I gave the lame excuse, work.
Well, here I’m waiting for the year to end and a new one to begin safely ensconced on a couch, tucked away underneath a rug in an air-conditioned room with my brother regaling me with jokes while the telly blares away some good ole songs from the 70s.
and i look out the window, there is quiet.
last evening same scene (minus my brother) i look out the window and i hear birds chirping and i see people jogging, sitting on park benches talking, hurrying home. Now some of the women were scantily clad (says my hypocritical prudish mind) as they jogged past my window. No catcalls, no dirty looks, life continued as normal.
No, I’m not in the U.S..I’m in Dubai.
And I have been in this befuddled state of mind ever since I landed here a few days back.
Driving out of the airport I have these huge buildings, huge is an understatement, rushing out to greet me.
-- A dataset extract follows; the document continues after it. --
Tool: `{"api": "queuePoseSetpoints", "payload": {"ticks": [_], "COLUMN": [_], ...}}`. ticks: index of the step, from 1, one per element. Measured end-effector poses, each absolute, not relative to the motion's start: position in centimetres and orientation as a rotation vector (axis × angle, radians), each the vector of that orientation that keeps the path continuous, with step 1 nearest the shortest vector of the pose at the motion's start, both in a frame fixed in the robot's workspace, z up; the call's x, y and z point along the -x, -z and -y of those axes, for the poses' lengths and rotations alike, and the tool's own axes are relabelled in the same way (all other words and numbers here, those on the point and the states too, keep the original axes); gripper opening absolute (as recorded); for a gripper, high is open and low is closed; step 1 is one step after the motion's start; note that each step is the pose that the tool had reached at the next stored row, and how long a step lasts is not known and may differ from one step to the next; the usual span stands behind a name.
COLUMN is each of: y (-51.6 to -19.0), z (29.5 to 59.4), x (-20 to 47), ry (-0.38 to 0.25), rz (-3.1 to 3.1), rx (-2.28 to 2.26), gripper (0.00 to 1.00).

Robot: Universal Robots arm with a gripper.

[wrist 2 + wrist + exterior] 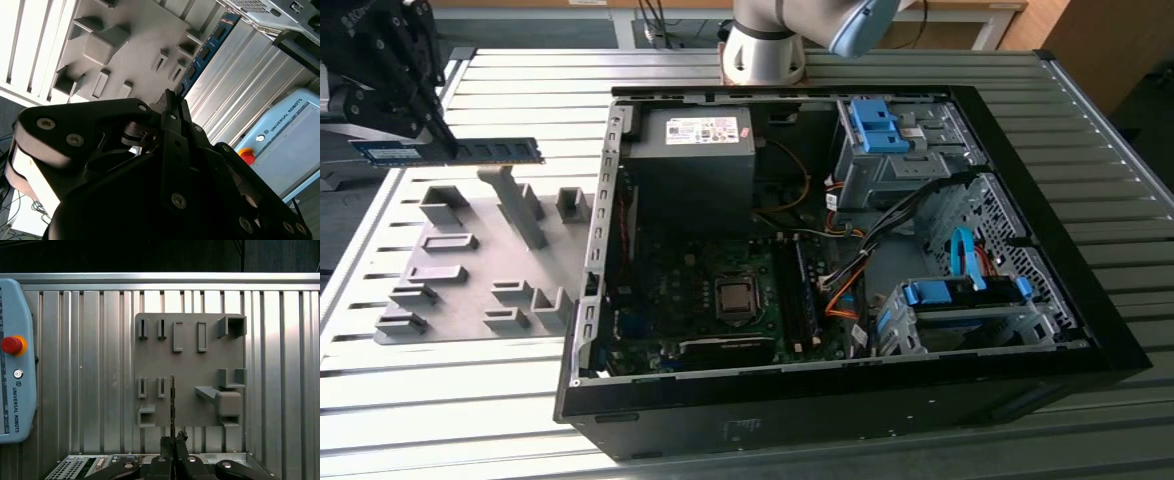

I feel like a minion in one of Flash Gordon’s comics. The colossal, futuristic structures dwarf me in my entirety and then comes a point when I feel like a giant looking down and all I see are these buildings dotting the landscape with their super expressways and cars streaming by at breakneck speeds.
And in the midst of this never, never land I see people of my own skin be what they are, the way they are back home.
Read into this statement what you will.
This isn’t a paean to Dubai though I’m astounded by what has come to be from a desert; by women walking safe no matter where, how, what; by existence hardwon; by colossal structures that touch the sky; by a myriad other things.
I stand looking out the window and I drift away to see streets filled with people protesting against the brutal gangrape of a woman; I see people getting beaten up for daring to voice their frustration at an inept, cuckold, ineffectual government; I see girls getting hauled in the middle of the night to a police station because they had the temerity to blog their mind; I see young lovers burnt for loving, falling in love; I see senior citizens living behind bolted doors, afraid; I see homeless people begging an existence; I see potholed roads and toll gates where I pay to use the potholed roads; I see……
Is this what I signed up for when I got cut away from my mother’s umbilical cord….to eke an existence, to live in fear, to fight frustration, to want not to be a woman?!
As I count down to the New Year and get ready to return, I hope.
I hope to be myself
I hope to have the freedom to think and be without fear, without coercion
I hope to live and love in abundance, without care, without restraints and constraints
I hope to continue to be proud to be an Indian, a woman and a HUMAN!!
God bless you all and see you in 2013.